PROBLEM
Look in the material below for the line with "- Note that" and the line with "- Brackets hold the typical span", then set down exactly those two lines and all lines between, nothing more.

INFORMATION SUPPLIED
******************************
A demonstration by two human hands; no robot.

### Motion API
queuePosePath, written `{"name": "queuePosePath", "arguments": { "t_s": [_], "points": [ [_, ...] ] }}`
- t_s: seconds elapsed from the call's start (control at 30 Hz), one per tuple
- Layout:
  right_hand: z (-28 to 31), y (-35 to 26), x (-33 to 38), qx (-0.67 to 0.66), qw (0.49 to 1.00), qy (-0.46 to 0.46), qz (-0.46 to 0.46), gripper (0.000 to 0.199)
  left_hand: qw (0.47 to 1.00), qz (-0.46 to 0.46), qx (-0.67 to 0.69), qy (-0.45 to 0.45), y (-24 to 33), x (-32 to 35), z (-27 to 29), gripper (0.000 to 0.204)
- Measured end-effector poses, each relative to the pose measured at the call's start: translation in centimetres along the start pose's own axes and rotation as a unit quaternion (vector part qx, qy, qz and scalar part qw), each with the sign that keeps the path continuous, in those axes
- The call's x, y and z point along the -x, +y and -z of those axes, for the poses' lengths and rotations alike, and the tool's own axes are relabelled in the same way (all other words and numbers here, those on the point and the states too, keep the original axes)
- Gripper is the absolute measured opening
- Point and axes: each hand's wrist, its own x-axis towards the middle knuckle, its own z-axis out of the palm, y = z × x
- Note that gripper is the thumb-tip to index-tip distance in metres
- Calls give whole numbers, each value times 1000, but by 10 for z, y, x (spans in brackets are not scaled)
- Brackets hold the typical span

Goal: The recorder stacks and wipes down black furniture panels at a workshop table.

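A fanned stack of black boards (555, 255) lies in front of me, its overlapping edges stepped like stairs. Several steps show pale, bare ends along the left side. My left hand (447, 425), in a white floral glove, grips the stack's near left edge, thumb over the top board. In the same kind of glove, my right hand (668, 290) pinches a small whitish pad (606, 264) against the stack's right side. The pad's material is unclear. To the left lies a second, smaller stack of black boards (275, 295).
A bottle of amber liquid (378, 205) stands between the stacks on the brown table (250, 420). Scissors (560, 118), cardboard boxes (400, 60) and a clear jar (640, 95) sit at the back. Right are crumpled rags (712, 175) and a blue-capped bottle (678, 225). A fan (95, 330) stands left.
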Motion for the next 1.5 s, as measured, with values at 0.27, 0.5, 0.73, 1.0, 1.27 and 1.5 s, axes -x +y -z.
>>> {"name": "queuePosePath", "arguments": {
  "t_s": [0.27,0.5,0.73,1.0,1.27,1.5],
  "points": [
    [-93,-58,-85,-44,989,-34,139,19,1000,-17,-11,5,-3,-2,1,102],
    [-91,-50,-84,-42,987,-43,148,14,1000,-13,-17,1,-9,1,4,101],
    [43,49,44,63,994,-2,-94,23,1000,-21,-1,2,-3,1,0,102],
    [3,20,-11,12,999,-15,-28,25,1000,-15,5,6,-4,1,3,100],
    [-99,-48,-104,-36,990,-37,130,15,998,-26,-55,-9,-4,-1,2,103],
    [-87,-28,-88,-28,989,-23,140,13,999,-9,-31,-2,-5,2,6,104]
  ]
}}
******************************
WRITTEN ANSWER
- Note that gripper is the thumb-tip to index-tip distance in metres
- Calls give whole numbers, each value times 1000, but by 10 for z, y, x (spans in brackets are not scaled)
- Brackets hold the typical span

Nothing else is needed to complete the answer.